• Exercise requirements: Please print only the top portion of the entries below, ending with the line that contains "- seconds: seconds", exactly as written.
★ ★ ★ ★
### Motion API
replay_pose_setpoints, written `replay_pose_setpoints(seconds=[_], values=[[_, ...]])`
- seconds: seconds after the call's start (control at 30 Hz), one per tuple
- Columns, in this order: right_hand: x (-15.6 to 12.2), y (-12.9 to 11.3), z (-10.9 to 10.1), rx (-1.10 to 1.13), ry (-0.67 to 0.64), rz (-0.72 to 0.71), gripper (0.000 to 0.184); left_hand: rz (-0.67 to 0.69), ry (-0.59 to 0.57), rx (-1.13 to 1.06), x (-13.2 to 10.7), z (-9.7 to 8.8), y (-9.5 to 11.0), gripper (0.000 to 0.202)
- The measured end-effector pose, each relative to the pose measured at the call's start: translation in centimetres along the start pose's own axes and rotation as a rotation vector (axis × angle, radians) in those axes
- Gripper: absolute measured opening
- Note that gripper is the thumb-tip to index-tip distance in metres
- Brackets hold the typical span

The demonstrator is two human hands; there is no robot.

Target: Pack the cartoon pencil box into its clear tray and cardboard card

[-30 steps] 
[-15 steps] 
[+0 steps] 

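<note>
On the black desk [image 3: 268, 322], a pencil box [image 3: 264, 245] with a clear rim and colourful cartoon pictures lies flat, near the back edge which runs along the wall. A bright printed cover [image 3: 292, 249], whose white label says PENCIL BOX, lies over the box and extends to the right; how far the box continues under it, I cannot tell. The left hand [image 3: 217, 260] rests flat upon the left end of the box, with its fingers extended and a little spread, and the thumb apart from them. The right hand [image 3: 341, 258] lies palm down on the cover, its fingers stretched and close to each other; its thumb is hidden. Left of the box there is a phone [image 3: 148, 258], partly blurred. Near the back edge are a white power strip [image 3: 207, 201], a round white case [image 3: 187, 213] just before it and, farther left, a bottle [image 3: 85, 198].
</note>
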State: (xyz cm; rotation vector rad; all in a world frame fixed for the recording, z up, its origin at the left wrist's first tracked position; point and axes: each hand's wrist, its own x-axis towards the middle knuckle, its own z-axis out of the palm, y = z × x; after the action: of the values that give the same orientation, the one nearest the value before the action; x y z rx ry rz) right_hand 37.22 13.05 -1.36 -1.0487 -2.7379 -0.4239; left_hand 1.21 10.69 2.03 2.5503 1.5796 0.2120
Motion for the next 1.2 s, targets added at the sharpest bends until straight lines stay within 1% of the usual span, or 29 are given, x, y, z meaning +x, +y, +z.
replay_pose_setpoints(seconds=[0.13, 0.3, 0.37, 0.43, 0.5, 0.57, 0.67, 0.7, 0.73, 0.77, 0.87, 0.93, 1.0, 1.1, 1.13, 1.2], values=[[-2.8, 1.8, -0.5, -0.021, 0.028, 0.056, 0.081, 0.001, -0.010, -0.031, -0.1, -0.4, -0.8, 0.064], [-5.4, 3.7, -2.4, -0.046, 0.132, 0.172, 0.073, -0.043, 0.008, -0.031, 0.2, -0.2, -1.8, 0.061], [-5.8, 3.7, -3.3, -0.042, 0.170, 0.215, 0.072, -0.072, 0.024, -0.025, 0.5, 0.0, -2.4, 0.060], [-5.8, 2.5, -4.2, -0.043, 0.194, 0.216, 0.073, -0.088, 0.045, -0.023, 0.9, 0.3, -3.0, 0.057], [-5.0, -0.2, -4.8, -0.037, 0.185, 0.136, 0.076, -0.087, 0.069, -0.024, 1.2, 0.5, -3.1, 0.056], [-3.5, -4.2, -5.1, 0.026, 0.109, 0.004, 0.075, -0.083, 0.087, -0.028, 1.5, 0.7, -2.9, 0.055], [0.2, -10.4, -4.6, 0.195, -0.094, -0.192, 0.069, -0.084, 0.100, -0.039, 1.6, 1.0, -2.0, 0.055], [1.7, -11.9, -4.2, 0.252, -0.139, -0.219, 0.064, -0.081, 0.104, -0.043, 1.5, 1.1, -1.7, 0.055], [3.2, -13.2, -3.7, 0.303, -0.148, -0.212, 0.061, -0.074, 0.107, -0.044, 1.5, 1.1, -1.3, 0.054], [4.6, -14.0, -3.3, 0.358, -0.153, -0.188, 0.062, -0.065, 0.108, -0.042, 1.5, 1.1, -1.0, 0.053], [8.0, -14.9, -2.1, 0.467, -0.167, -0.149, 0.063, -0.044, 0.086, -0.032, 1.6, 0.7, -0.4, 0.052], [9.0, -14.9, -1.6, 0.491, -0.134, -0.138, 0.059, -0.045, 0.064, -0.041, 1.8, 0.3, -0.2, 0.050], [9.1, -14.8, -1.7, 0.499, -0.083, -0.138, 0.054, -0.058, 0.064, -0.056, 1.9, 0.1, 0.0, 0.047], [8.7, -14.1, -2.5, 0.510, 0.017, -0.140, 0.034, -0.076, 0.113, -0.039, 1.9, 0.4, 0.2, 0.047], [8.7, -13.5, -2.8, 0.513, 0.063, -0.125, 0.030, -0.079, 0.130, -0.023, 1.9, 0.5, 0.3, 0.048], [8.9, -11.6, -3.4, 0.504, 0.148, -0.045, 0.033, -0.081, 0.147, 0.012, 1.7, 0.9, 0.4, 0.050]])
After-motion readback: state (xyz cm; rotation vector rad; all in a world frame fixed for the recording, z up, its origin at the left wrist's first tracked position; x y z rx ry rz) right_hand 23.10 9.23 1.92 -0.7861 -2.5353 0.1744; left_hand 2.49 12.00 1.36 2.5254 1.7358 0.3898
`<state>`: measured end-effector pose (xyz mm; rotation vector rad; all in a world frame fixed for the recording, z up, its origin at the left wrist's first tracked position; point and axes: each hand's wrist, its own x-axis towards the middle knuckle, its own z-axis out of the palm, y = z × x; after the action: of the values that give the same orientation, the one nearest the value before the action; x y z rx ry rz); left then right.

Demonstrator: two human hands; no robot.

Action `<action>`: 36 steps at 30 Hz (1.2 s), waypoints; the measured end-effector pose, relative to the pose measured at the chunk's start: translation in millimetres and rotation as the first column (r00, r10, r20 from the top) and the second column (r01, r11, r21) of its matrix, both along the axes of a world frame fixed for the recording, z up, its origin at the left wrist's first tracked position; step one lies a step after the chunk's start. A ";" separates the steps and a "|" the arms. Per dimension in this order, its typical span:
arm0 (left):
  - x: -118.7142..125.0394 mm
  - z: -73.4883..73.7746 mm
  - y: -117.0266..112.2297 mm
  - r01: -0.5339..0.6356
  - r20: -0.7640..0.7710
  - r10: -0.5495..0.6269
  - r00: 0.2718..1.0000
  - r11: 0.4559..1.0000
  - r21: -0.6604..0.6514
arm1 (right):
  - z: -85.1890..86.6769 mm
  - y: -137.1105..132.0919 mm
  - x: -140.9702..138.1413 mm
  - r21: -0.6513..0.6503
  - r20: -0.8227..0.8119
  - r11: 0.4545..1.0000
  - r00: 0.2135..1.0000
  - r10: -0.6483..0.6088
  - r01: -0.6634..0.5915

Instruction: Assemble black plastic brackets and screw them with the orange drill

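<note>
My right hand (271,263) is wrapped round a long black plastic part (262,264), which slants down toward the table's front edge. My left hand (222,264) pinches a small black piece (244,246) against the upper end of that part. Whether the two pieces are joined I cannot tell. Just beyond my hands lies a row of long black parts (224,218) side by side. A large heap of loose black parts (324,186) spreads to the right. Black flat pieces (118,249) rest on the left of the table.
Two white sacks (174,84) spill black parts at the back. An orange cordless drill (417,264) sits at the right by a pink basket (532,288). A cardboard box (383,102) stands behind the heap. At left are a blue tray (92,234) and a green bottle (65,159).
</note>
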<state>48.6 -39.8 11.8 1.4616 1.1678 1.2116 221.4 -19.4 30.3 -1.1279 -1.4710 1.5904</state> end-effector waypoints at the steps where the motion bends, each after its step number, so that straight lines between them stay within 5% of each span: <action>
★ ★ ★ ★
• Response area:
### Motion API
replay_pose_setpoints, written `replay_pose_setpoints(seconds=[_], values=[[_, ...]])`
- seconds: seconds after the call's start (control at 30 Hz), one per tuple

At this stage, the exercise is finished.